Presented at the Fifty-eighth Annual Meeting of the Southern Thoracic Surgical Association, San Antonio, TX, Nov 9–12, 2011.
Background: Pericardial bioprostheses have favorable echocardiographic hemodynamics in the aortic position compared with porcine valves; however, there are few data comparing clinical outcomes. Our objective was to assess the late results of the two valve types.
Methods: We reviewed 2,979 patients aged 65 years or older undergoing aortic valve replacement with pericardial (n = 1,976) or porcine (n = 1,003) prostheses between January 1993 and December 2007. The most common pericardial prostheses were Carpentier-Edwards Perimount and Mitroflow, and the most common porcine valves were Medtronic Mosaic, Carpentier-Edwards, Hancock modified orifice, and St. Jude Biocor. Follow-up extended to a maximum of 16 years (mean, 5.2 ± 3.5 years).
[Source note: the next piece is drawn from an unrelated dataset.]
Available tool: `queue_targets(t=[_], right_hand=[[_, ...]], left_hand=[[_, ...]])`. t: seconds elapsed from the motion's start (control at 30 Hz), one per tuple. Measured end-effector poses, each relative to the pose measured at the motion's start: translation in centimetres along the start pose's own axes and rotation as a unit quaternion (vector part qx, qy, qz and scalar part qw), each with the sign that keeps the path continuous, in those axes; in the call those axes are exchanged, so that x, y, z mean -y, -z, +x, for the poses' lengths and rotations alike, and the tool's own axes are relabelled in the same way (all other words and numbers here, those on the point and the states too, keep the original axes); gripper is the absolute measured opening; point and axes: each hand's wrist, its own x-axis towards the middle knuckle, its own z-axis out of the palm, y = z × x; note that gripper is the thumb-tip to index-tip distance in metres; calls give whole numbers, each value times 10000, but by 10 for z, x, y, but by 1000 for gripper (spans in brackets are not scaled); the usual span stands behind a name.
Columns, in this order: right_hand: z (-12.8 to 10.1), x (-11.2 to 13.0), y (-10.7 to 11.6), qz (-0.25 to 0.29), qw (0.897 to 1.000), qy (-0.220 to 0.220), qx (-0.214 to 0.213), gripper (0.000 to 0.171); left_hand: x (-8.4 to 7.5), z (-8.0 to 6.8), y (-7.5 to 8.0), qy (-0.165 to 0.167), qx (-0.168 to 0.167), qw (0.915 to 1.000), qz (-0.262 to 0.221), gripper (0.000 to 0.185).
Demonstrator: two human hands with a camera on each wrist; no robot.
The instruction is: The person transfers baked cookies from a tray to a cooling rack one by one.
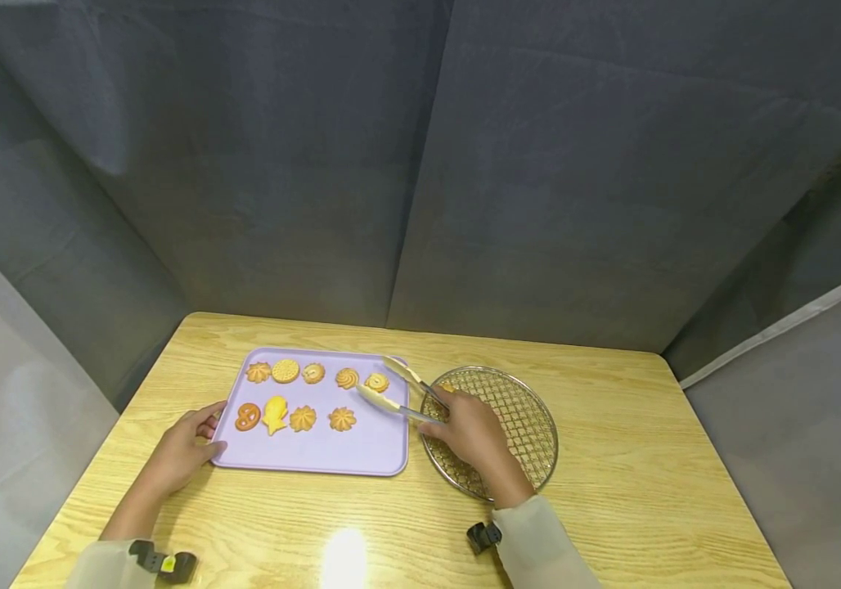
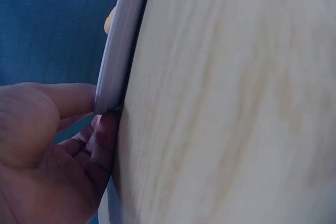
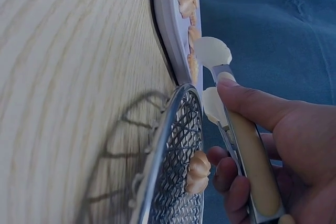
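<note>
The left hand lies at the nine o'clock edge of the lilac tray, thumb curled over the rim and fingers tucked against its underside, as the left wrist view shows; the grip looks meant to keep the tray from sliding on the wooden table. Nine butter cookies sit on the tray in two rows: five along the far row, ending with a swirl cookie at its three o'clock end, and four in the near row, among them a pretzel-shaped one.

The right hand reaches in over the round wire cooling rack, which stands just beside the tray at three o'clock. It holds a pair of kitchen tongs by the handles, fingers wrapped round them. The tips are spread apart over the tray's three o'clock edge, straddling the swirl cookie without visibly touching it. One piped cookie lies on the rack mesh near the fingers. The wrist is angled toward ten o'clock, forearm low over the rack.
</note>
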Motion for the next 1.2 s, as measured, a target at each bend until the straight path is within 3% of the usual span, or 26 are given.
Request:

Results: Survival at 5, 10 and 12 years was, respectively, 68%, 33%, and 21% overall, was 68%, 30%, and 16% for patients with pericardial bioprosthesis, and was 69%, 38% and 27% for the porcine group. In a multivariate model, long-term survival was reduced in patients with diabetes, renal failure, prior myocardial infarction, congestive heart failure, and older age, but late survival was not higher in the pericardial valve group. Overall freedom from reoperation was 96%, 92%, and 90% at 5, 10, and 12 years, and freedom from explant was 98%, 96%, and 94% during the same period. The reason for explant was structural valve deterioration in 50 patients (2%).
Conclusions: Despite the better hemodynamic performance documented in prior investigations, pericardial valves do not confer any survival advantage over porcine valves in patients aged 65 years or older undergoing aortic valve replacement.